◆ PROBLEM DETAILS
Count up the lines below that include the string "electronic" and report the number by itself.

Collection entries
━━━━━━━━━━
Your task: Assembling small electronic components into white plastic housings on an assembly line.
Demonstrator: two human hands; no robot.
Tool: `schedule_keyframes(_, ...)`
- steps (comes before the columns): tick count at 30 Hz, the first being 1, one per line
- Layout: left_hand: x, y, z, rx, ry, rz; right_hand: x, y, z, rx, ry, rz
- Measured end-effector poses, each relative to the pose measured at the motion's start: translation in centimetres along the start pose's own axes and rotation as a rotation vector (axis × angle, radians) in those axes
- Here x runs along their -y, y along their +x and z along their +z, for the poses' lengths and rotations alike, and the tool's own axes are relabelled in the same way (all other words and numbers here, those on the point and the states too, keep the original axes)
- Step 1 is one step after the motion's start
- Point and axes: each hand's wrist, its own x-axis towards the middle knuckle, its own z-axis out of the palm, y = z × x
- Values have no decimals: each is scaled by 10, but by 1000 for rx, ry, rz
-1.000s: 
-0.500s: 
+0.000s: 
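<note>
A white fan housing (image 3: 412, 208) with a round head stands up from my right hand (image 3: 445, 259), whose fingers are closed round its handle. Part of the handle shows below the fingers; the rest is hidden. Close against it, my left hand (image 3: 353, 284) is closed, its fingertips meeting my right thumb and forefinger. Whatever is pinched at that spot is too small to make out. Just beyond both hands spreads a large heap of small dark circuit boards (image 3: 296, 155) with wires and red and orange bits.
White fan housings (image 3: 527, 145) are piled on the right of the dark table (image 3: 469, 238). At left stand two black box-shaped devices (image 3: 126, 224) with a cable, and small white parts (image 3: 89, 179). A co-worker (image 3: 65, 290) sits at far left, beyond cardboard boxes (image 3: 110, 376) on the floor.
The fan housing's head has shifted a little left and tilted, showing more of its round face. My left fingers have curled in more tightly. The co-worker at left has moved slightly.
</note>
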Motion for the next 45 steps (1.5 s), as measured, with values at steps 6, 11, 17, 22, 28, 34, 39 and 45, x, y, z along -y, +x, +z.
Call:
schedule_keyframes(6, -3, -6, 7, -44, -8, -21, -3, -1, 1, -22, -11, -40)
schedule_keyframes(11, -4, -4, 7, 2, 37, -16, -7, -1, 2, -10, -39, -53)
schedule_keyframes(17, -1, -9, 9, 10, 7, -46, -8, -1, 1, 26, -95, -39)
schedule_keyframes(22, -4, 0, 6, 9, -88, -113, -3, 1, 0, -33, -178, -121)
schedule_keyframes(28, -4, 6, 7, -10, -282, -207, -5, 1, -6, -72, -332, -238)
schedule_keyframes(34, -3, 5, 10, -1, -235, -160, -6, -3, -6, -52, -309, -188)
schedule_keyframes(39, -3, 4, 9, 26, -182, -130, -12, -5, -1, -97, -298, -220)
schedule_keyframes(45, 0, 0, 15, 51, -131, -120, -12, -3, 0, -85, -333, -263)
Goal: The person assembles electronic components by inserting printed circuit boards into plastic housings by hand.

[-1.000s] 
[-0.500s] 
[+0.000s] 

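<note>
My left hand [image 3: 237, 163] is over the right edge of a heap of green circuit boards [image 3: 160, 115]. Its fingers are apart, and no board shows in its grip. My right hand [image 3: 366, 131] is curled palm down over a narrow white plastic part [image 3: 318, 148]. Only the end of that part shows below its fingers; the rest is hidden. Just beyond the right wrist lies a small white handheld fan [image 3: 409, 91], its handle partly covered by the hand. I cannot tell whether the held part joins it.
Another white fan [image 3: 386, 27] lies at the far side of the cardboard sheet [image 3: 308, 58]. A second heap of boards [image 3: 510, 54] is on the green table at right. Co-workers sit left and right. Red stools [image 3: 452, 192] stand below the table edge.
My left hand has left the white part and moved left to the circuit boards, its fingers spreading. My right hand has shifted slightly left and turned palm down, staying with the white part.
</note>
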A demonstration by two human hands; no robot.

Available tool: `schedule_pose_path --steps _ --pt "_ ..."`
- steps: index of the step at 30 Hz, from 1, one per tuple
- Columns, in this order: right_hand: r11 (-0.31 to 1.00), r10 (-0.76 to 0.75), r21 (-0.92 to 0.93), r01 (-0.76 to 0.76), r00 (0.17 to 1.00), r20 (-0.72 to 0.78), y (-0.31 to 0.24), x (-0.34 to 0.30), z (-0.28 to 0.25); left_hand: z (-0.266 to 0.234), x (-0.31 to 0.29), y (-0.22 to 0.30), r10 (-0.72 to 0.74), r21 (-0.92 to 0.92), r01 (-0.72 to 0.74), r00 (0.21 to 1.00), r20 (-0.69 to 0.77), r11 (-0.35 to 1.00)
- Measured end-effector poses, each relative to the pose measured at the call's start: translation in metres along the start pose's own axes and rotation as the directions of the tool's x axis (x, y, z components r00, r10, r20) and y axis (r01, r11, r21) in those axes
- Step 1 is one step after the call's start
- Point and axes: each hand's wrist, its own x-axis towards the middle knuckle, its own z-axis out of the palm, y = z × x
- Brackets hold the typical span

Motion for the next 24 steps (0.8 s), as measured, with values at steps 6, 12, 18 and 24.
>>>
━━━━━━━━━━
◆ ANSWER SECTION
2